- [EXERCISE INSTRUCTIONS]: Return every line from the listing where the word "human" occurs.

- [RECORDS FOR PROCESSING]:
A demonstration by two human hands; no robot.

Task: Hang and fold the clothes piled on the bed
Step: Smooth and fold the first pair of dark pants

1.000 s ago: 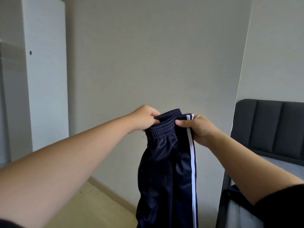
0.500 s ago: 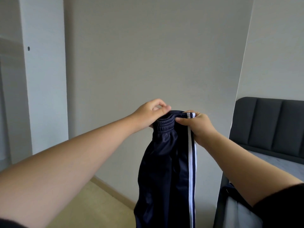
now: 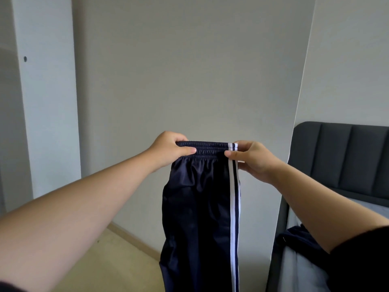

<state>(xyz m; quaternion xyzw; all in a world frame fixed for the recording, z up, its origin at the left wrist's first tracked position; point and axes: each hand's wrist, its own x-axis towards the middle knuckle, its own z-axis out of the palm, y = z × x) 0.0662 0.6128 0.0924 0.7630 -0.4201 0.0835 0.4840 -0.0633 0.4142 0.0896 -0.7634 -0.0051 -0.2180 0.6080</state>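
Note:
Navy track pants (image 3: 197, 207) with white side stripes hang in the air in front of me, held up by their elastic waistband. My left hand (image 3: 170, 150) pinches the left end of the waistband, thumb in front. My right hand (image 3: 252, 159) pinches the right end at the stripes. The waistband is stretched flat between both hands. The legs drop straight down and out of the bottom of the view. A dark garment (image 3: 294, 239) lies at the bed's edge under my right arm.
The bed (image 3: 294, 270) with a grey sheet and a dark padded headboard (image 3: 341, 159) stands at the right. A plain wall is straight ahead. A white wardrobe panel (image 3: 46, 102) stands at the left. Light wooden floor (image 3: 105, 260) lies below.
My left hand has shifted left along the waistband and taken a new grip. The bunched waistband is now pulled out flat and wide between my hands.

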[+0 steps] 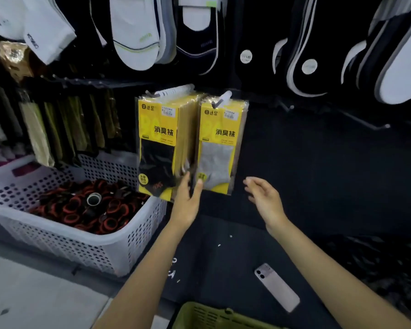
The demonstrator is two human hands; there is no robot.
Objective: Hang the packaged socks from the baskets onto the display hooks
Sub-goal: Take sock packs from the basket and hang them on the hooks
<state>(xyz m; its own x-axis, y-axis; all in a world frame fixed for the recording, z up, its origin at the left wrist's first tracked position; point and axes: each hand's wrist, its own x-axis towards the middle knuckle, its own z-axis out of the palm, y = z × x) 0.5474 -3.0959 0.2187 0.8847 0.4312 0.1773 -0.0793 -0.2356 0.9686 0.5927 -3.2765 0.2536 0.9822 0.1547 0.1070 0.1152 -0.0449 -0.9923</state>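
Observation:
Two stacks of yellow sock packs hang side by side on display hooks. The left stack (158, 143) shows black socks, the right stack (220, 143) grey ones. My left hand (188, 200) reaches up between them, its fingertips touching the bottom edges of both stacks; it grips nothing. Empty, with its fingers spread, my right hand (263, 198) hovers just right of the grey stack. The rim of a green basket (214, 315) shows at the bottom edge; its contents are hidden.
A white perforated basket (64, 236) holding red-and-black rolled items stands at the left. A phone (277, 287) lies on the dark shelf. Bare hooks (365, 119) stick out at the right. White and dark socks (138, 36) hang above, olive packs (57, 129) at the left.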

- [FINISHED TASK]:
A demonstration by two human hands; no robot.
The demonstrator is two human hands; there is no robot.

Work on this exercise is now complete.